- _Problem details_
In the records below, which lines include "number"? Copy them.
= = = = =
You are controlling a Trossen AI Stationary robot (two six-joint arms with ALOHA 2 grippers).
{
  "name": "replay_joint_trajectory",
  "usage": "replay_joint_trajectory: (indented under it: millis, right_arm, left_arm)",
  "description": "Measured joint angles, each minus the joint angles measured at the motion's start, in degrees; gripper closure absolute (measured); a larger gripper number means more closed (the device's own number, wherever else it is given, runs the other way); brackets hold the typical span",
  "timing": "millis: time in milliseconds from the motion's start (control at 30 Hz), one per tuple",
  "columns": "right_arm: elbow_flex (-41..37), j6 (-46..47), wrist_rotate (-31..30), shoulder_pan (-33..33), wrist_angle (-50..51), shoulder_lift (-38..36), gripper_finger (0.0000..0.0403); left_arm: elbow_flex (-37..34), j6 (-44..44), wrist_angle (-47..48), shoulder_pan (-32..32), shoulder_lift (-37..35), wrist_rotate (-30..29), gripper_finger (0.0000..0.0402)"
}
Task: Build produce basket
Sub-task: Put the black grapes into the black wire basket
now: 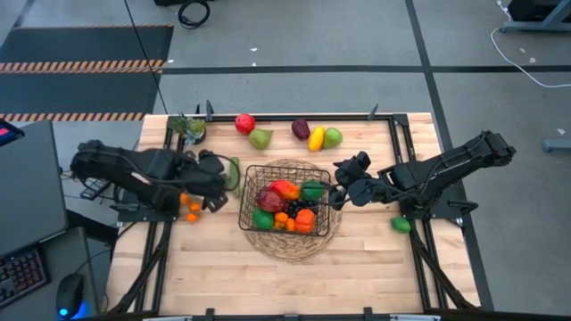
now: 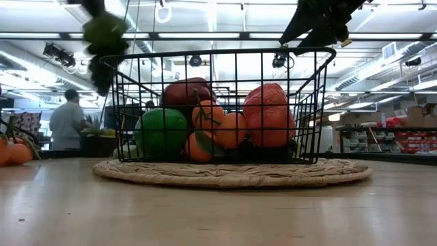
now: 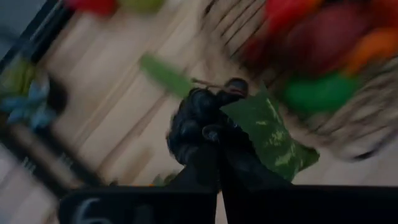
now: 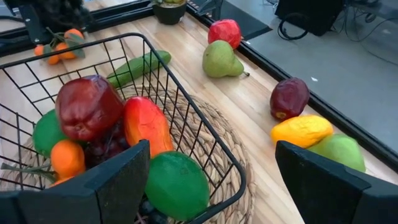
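Gripping a cucumber beside a half-filled basket

Holding the green cucumber [image 1: 234, 172] just off the basket's left side, the left gripper [image 1: 217, 181] has its fingers pressed together on it; the left wrist view shows the dark fingers [image 3: 205, 124] clamped on the cucumber's speckled green skin, though that picture is blurred. In the low view the cucumber [image 2: 104, 33] hangs above table level, left of the basket's rim.

The black wire basket [image 1: 246, 187] stands on a round woven mat [image 1: 285, 245] at the middle of the wooden table [image 1: 357, 259]. Inside lie a dark red apple [image 4: 87, 107], a red-orange mango [image 4: 144, 124], a green round fruit [image 4: 177, 183], small oranges [image 1: 284, 218] and dark grapes [image 4: 109, 148], the grapes mostly hidden under the others.

The right gripper [image 1: 337, 189] sits at the basket's right edge with its fingers spread wide and nothing between them; the basket's wire corner stands between its fingertips and the fruit inside.

Along the far edge of the table lie a red apple [image 1: 244, 123], a green pear [image 1: 260, 138], a purple plum [image 1: 301, 129], a yellow lemon [image 1: 316, 138] and another green fruit [image 1: 332, 137]. A small potted plant [image 1: 191, 127] stands at the far left corner. Loose oranges [image 1: 190, 208] with leaves lie under the left arm, and a green fruit [image 1: 401, 225] lies near the right arm's base. A person [image 2: 67, 123] stands in the room beyond.
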State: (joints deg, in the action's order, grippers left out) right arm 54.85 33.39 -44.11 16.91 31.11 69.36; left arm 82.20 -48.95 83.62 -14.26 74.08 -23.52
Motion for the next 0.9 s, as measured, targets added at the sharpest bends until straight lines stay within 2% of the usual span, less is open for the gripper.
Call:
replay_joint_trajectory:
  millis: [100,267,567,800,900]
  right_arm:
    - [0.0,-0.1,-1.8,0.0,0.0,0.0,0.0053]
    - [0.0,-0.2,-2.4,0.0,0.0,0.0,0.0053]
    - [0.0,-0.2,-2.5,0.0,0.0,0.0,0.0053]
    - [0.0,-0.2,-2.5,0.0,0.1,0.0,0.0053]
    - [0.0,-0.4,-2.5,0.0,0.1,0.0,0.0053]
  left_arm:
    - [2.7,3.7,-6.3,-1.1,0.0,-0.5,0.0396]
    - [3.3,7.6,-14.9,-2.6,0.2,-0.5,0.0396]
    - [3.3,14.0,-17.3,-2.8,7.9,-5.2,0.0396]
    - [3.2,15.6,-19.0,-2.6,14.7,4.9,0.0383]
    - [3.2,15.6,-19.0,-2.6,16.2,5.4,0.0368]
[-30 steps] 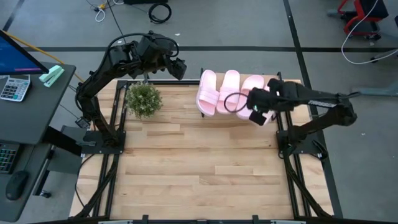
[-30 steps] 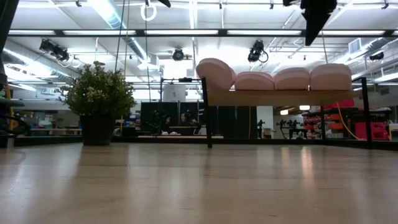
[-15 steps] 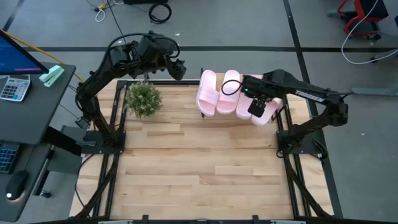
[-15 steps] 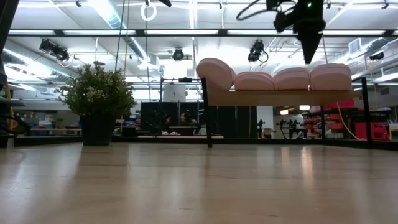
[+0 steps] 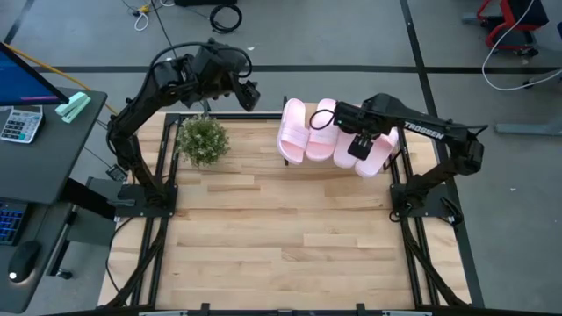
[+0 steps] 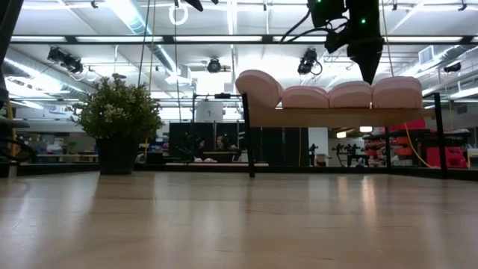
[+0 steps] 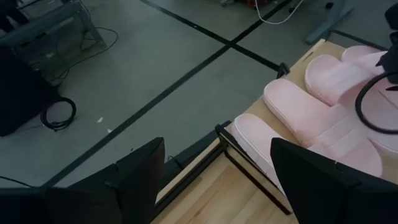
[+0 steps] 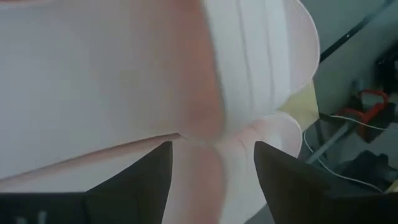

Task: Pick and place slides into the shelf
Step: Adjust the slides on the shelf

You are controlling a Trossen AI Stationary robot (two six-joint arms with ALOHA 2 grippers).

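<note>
Several pale pink slides [image 5: 307, 132] lie side by side on the shelf [image 6: 336, 116], a light-wood board raised on thin black uprights at the table's far edge; the leftmost slide leans up higher than the rest [image 6: 258, 84]. My right gripper [image 5: 358, 147] points steeply down, open, close above the slides toward the row's right end [image 6: 370, 71]; its wrist view shows only pink foam past the parted fingers [image 8: 214, 149]. My left gripper [image 5: 252, 95] stays raised and open beyond the table's far left [image 7: 217, 162], clear of the slides [image 7: 311, 112].
A small potted plant [image 5: 202, 140] stands on the plank table at the far left, beside the shelf [image 6: 119, 112]. The table's middle and near part is bare wood [image 5: 281, 237]. A desk with a calculator [image 5: 19, 123] stands off the table's left side.
My right gripper has swung toward the table's left and far edge and come down, from high over the row's right end to just above the slides. The slides stay as they were on the shelf.
</note>
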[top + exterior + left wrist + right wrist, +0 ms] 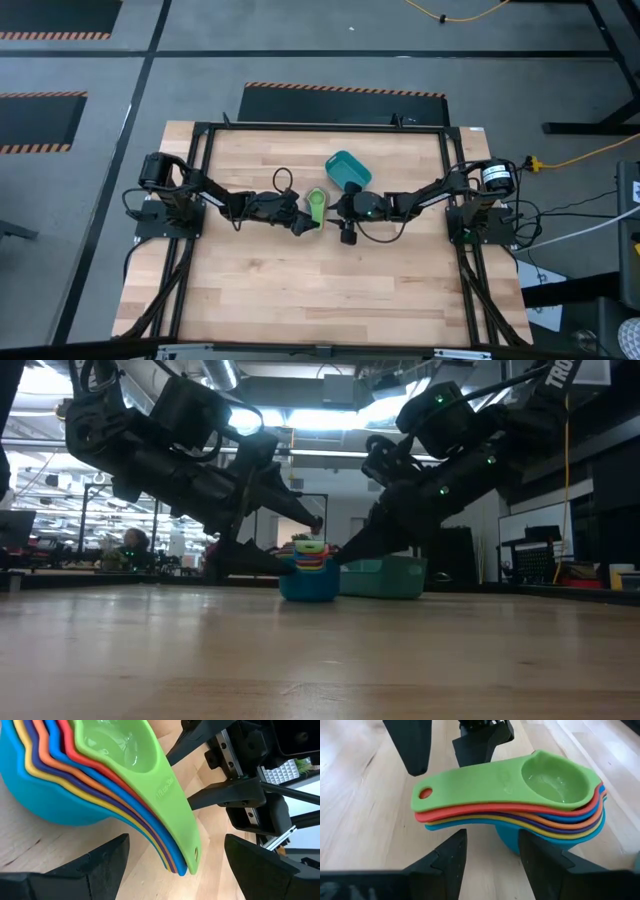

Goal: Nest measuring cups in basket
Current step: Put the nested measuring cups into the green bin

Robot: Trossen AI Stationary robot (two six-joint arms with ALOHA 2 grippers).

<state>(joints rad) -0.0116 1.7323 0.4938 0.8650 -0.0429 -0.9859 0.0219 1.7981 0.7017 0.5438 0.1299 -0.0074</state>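
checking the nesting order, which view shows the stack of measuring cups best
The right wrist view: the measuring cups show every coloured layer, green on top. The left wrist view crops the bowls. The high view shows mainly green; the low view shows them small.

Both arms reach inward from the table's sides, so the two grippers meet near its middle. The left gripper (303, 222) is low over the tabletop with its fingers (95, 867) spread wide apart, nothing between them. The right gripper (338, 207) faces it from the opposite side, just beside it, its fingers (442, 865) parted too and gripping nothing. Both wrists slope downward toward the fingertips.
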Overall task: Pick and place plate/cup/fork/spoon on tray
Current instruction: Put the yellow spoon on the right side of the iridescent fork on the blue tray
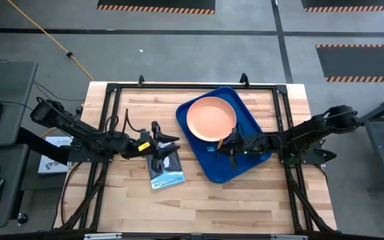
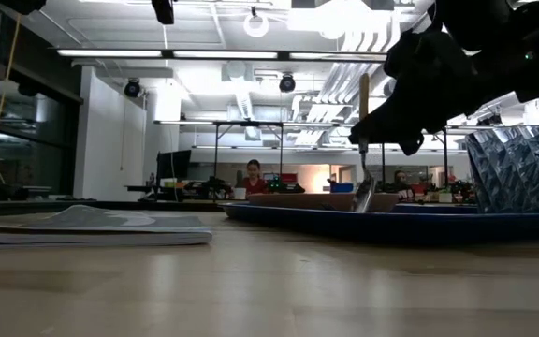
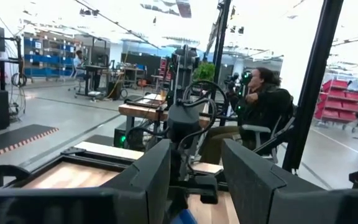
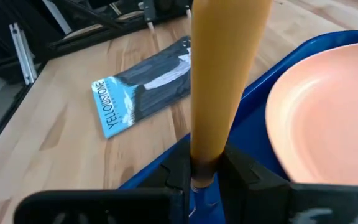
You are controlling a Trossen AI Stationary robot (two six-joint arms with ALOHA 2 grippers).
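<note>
The dark blue tray (image 1: 242, 167) lies right of the table's middle, and the peach-orange plate (image 1: 211, 117) rests flat in its far part. My right gripper (image 1: 229, 144) is over the tray's near part, just beside the plate (image 4: 328, 124), shut on the orange-handled spoon (image 2: 364, 140). The greyish see-through cup (image 2: 516, 168) shows only in the low view, standing at the right behind the tray's rim (image 2: 382, 223). My left gripper (image 1: 172, 142) is open and empty above the table, left of the tray. The fork is not visible. My right gripper pinches the lower end of the spoon's orange handle (image 4: 202, 163), near the bowl, between its two fingers. The fingers slant down from the table's right side and lie across the handle. The spoon stands upright, handle up (image 2: 364, 94), bowl (image 2: 365, 194) down at tray level; whether the bowl touches the tray is unclear.
A blue-and-white Yellowstone booklet (image 1: 167, 172) lies flat on the wood just near of my left gripper and left of the tray; it also shows in the right wrist view (image 4: 145, 93). Black frame rails (image 1: 192, 87) run along the table's edges. People sit in the room beyond.
</note>
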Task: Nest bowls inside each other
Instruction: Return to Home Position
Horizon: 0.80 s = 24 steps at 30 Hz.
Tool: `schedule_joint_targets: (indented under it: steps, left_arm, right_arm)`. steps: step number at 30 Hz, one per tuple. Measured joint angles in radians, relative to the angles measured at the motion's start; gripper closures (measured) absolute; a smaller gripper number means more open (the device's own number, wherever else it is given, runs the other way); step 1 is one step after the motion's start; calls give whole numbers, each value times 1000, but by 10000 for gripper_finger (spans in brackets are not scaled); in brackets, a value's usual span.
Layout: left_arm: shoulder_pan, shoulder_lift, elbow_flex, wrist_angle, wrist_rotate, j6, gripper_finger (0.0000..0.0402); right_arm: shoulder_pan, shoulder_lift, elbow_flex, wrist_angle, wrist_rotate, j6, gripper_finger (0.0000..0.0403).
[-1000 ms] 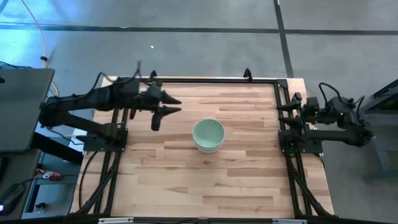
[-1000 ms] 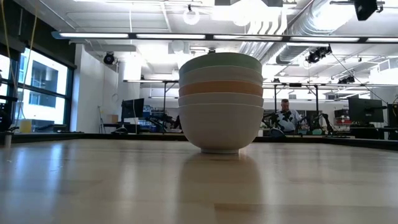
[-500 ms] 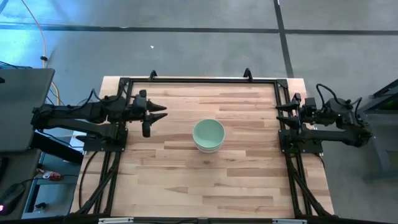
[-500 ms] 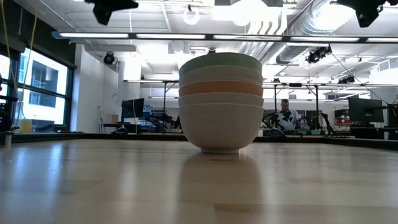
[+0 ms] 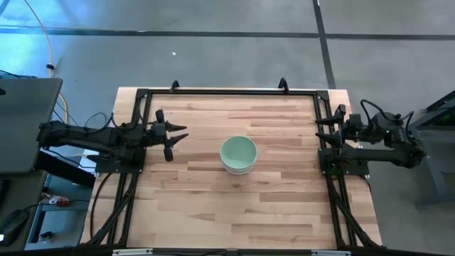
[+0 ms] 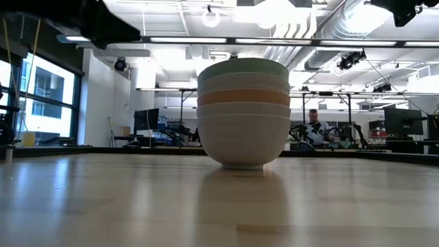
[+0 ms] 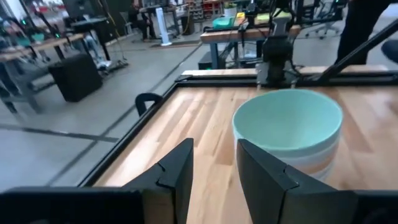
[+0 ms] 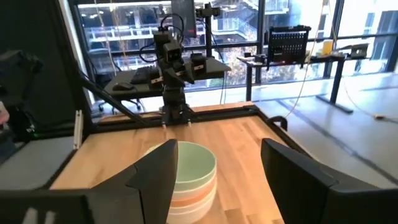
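Your right gripper [image 8: 217, 149] sat spread wide, holding nothing. Just ahead on the table [image 8: 249, 140] stood the bowl stack [image 8: 191, 180]: green bowl [image 8: 195, 159] on top, orange bowl [image 8: 186, 200] lower down. Beyond it, the left arm [image 8: 173, 68] was folded at the far side.

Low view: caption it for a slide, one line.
Nested bowls, mint green bowl topmost, on the wooden table; left gripper and right gripper open at opposite edges.

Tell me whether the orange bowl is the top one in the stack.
No, the low view shows the mint green bowl on top, with the orange bowl lower down.
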Motion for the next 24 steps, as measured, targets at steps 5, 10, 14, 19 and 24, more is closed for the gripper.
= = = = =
- _Result_
  "description": "Measured joint angles, each minus the joint angles measured at the motion's start, in degrees; gripper closure absolute (measured); a larger gripper number means more closed (the device's own number, wherever else it is given, runs the other way); brackets hold the typical span",
Tool: `schedule_joint_targets: (indented under it: steps, left_arm, right_arm)`. steps: step number at 30 Hz, one per tuple. Measured joint angles in radians, relative to the angles measured at the motion's start; gripper closures (measured) absolute; a smaller gripper number means more open (the device's own number, wherever else it is given, runs the other way); step 1 is one step after the motion's start; calls give whole numbers, each value times 1000, but by 10000 for gripper_finger (spans in brackets are not scaled); in brackets, a value's usual span.

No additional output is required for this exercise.